• **WORK INSTRUCTION**: Begin with the first line below and retype each line exactly through the line containing "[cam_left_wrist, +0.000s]". Any pictures are to be left out.

• **COLLECTED MATERIAL**:
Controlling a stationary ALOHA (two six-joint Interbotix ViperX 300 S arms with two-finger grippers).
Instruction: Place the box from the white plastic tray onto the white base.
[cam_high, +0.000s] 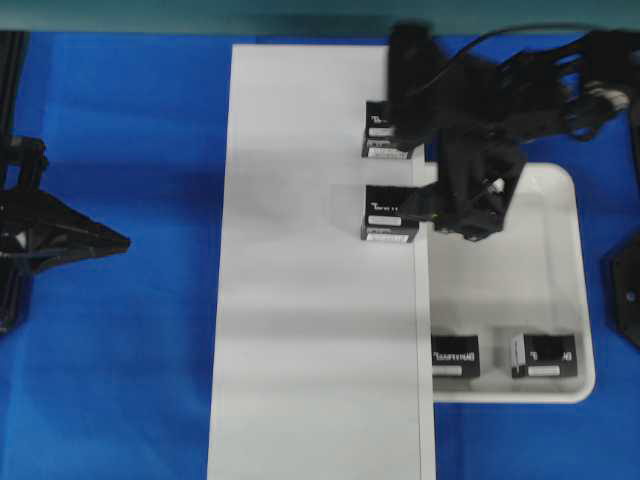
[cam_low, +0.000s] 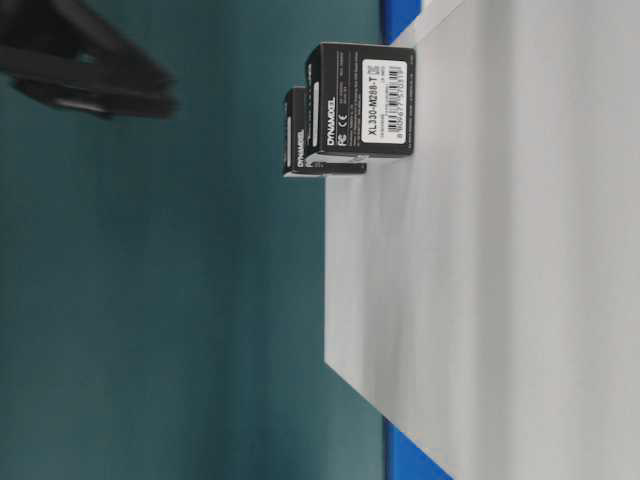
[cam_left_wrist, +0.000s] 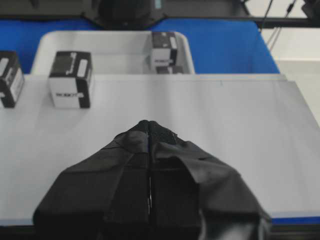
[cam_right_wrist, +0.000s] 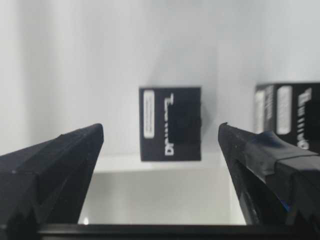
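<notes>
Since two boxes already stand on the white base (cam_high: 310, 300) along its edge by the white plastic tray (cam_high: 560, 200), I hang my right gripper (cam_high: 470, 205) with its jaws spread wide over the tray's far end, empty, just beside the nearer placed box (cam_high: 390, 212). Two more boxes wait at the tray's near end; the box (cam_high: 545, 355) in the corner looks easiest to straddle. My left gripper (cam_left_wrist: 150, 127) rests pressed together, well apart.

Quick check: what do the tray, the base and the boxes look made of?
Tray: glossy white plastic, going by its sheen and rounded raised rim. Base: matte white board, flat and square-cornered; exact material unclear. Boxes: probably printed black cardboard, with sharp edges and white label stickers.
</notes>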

• **SOLUTION TO THE PROBLEM**:
Controlling a stationary ALOHA (two six-joint Interbotix ViperX 300 S arms with two-finger grippers).
Instruction: Place the box from the white plastic tray onto the white base.
[cam_high, +0.000s] 
[cam_low, +0.000s] 
[cam_left_wrist, +0.000s] 

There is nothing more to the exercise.